With that said, the HDRAD2’s reception is exceptional, given its price and portability. The radio’s sensitivity is average, but it is surprisingly highly selective. I experienced no bleedthrough whatsoever on frequencies adjacent to local FM stations. Under minimal tropospheric enhancement, HD Radio signals under 60 miles came in with ease, and analog signals up to 100 miles away were picked up with a little work. All in all, the radio seems to be a clone of the Insignia NS-HD01, re-imaged in a more user-friendly package.

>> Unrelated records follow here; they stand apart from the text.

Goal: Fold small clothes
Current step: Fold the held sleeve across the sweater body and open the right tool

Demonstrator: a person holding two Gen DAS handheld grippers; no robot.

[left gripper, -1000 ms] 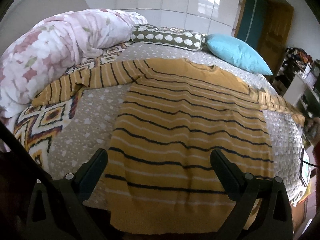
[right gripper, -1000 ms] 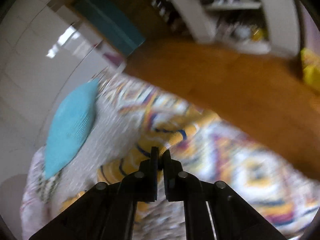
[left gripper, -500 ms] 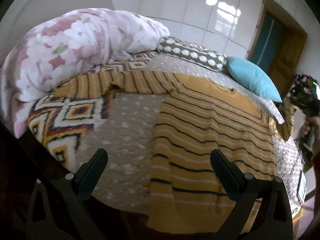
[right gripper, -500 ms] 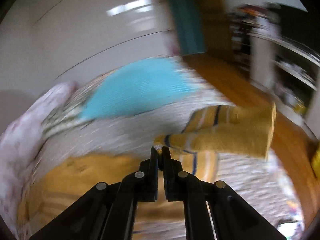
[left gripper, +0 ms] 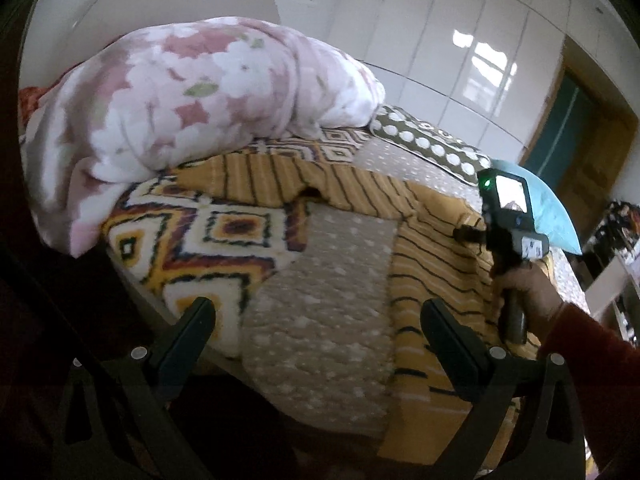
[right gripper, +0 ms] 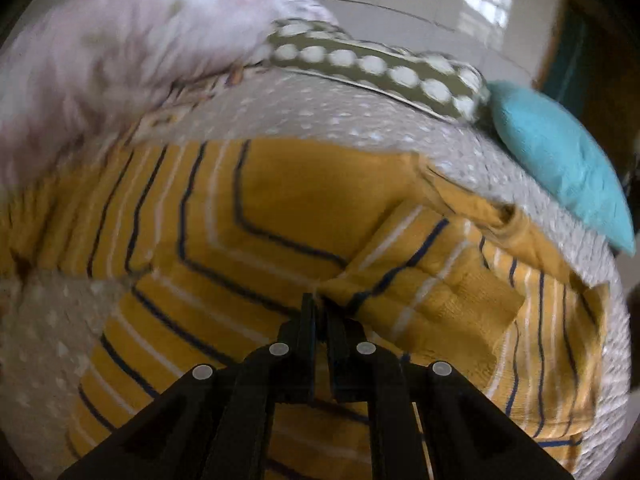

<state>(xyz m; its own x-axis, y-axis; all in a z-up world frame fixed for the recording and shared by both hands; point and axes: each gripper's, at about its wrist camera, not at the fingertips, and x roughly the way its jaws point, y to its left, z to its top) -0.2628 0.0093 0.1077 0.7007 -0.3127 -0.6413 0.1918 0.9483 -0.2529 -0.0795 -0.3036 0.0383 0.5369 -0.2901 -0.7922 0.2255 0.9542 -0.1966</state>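
Note:
A mustard sweater (left gripper: 436, 264) with dark and white stripes lies flat on the bed, its left sleeve (left gripper: 256, 176) stretched out toward the floral duvet. My left gripper (left gripper: 316, 312) is open and holds nothing, over the bed's near edge beside the sweater's hem. My right gripper (right gripper: 320, 304) is shut on the right sleeve (right gripper: 420, 280), which lies folded across the sweater's chest (right gripper: 240, 216). In the left wrist view a person's hand (left gripper: 524, 288) holds that gripper above the sweater.
A pink floral duvet (left gripper: 192, 92) is heaped at the far left. A green polka-dot pillow (right gripper: 380, 68) and a turquoise pillow (right gripper: 560, 160) lie along the far side. A zigzag-patterned blanket (left gripper: 200, 240) covers the left corner. A door (left gripper: 576, 152) and shelves (left gripper: 624, 240) stand at right.
My right gripper swung the right sleeve from the bed's right edge over onto the sweater's chest. My left gripper slid left along the near edge, still open.

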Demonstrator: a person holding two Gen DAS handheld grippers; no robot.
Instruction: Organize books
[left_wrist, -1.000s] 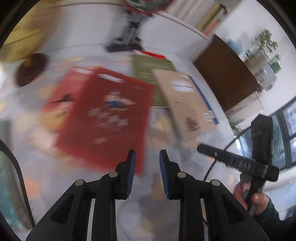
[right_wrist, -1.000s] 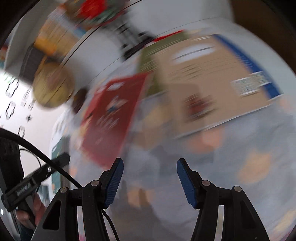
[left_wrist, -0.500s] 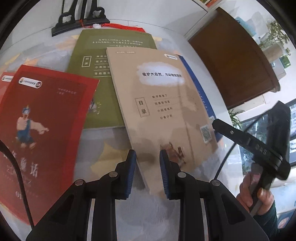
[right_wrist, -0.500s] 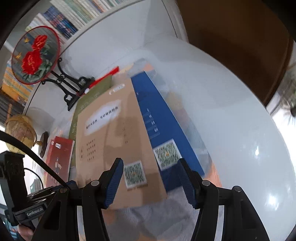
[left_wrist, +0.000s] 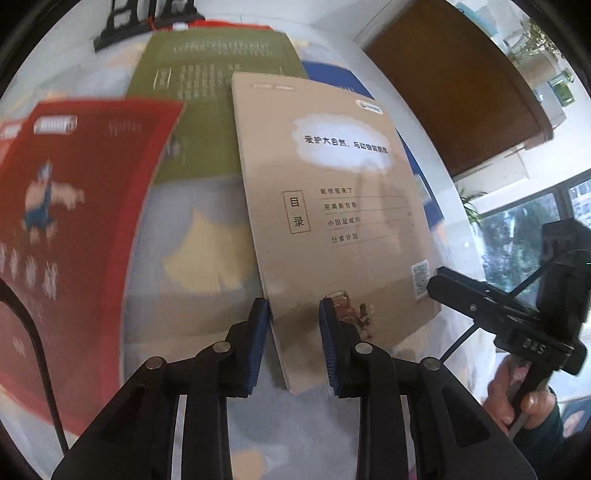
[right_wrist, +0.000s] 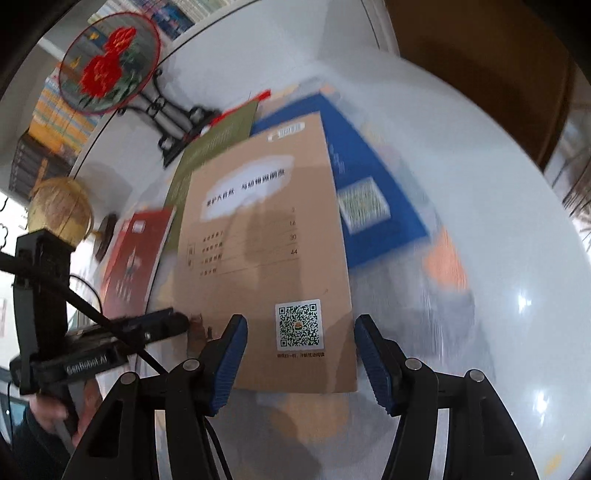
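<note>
Both hand-held grippers hang over the tan book's (left_wrist: 343, 221) near edge on the tabletop (right_wrist: 480, 184): left (left_wrist: 293, 343) jaws apart, seemingly straddling its corner; right (right_wrist: 301, 362) jaws apart.

A glossy white round table (right_wrist: 498, 229) reflects bright daylight. Beyond it – a dark brown wooden cabinet (left_wrist: 454, 96) against a white wall, and a window (left_wrist: 532, 229) with greenery outside. Shelves of books (right_wrist: 48, 122) line the far side – a golden globe (right_wrist: 61, 210) stands near them.
</note>
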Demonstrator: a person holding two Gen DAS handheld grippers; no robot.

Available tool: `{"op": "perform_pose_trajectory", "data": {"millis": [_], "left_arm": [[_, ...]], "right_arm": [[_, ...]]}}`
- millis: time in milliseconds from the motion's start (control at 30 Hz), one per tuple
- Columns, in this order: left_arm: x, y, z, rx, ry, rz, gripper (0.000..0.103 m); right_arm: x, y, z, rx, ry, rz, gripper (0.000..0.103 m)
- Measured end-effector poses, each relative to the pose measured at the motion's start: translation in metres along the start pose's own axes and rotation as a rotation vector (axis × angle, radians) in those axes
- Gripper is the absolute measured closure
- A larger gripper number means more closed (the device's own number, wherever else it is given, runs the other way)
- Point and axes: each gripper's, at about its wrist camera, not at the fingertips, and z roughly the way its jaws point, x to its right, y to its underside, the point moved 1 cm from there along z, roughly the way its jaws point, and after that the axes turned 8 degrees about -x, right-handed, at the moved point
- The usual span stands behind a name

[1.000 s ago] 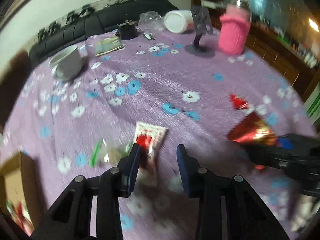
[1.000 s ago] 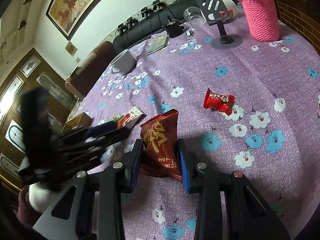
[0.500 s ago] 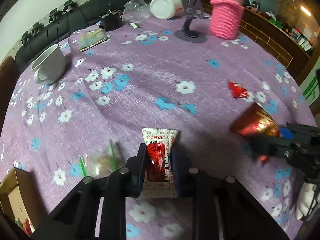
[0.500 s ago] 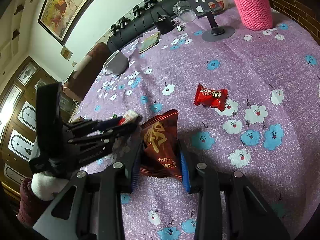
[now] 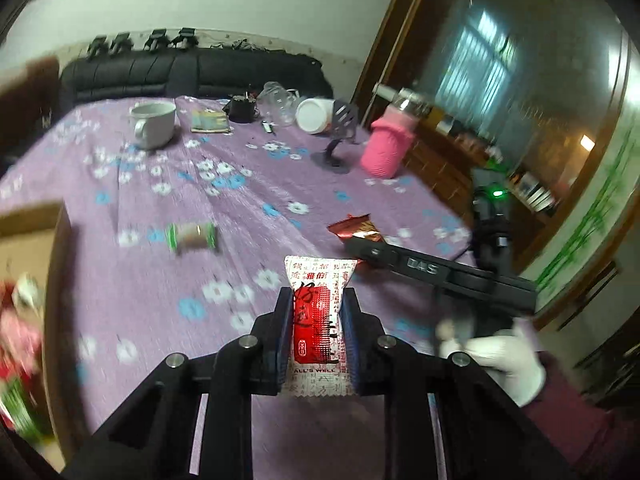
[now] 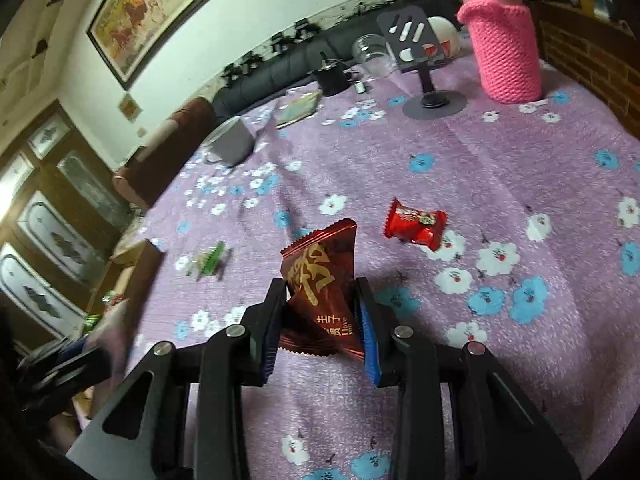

The radio decodes RDS and HD Radio when available. When not receiving either service, the radio displays the frequency in the center of the screen’s middle line. The frequency remains once RDS is decoded, but moves to the left when an HD signal is decoded, as seen above. The “FM” indicator also disappears and is replaced with an “HD” icon when HD is decoded. HD Radio call letters are displayed to the left of the bottom line and scroll away as the song titles scroll, returning into place every so often. I’ve found that the radio is very quick to decode RDS, often being received when the signal is staticy. HD Radio is also quick to decode, just not as easy as RDS.
The HDRAD2, much like the XDR-F1HD, will show a “subdecode”–an HD Radio station that is detected but not yet decoded due to signal strength or other factors–with the station’s call letters and a flashing “HD” indicator on-screen until it decodes. However, unlike the F1HD and NS-HD01, the HDRAD2 does not continue to show the subdecoded HD call letters and flashing icon once the digital signal is lost. Once the HD signal is no longer detected, the HDRAD2 immediately defaults back to RDS or no radio text, depending on the signal. In other words, once the HD is gone, it’s gone.
The HDRAD2’s whip antenna is highly directional. Under favorable reception conditions, multiple FM stations can be picked up on the same frequency by barely moving the antenna. The radio’s slim body is also easy to hold and aim in one hand, allowing me to prolong the antenna’s life by moving the radio instead of the antenna.
I feel this radio is perfect for traveling. It will receive local FM signals with HD Radio reception without any effort whatsoever, and it should perform well (albeit not at F1HD levels) during a tropo event. I also predict it will pick up Sporadic E signals fairly well, too. Its headphone jack will suffice for private listening and for recording DX audio. I will likely buy one or two more of this radio as backups in the event my current HDRAD2 gives up the ghost after heavy use.
The radio does have some downsides. There’s no way to switch from HD Radio to analog reception once an HD signal is decoded, something the F1HD also exhibits without modification. There’s no way to determine if the RDS you are receiving is the PT or radiotext field, as both fields are combined on the screen’s bottom line with no rhyme or reason. A similar effect is seen with IBOC. The signal strength bar on the HDRAD2 is also not that accurate–it would often jump from five bars to two once an HD signal was decoded, even though the signal remains as strong as before. Although the radio is perfect for taking screenshots of its screen, my iPhone adds a white “orb” to the
right side of the screen. This, however, is not visible at all in person (the HDRAD2 screen is uniformly blue in person) and is likely a problem with my phone, not the radio itself.
There’s also no auxiliary antenna input, something a previous version of this radio had. The radio’s audio quality is not the best–not surprising given its size–but it is clear and it does serve its purpose. Finally, the plastic clips holding the whip antenna against the back of the casing doesn’t fully grasp the antenna, opening the possibility of the antenna folding out and breaking while being transported in a bag. I suggest either using a rubber band, or a slim case without wiggle room, to keep the antenna in place while in transit.
Overall, I suggest this radio to those who are afraid of lugging around a valuable radio around on trips, and/or need a simple radio with HD/RDS capabilities with a clear, easy-to-read and bright screen. Much like the Insignia NS-HD01, this radio is not recommended to serve as a primary radio due to its limitations when compared to other DXing powerhouse radios, but its solid performance deserves a spot as a secondary/travel radio in DXers’ shacks.
I have added new HD Radio and RDS screenshots from the NS-HDRAD2 to my FM RDS & HD Radio Screenshots page.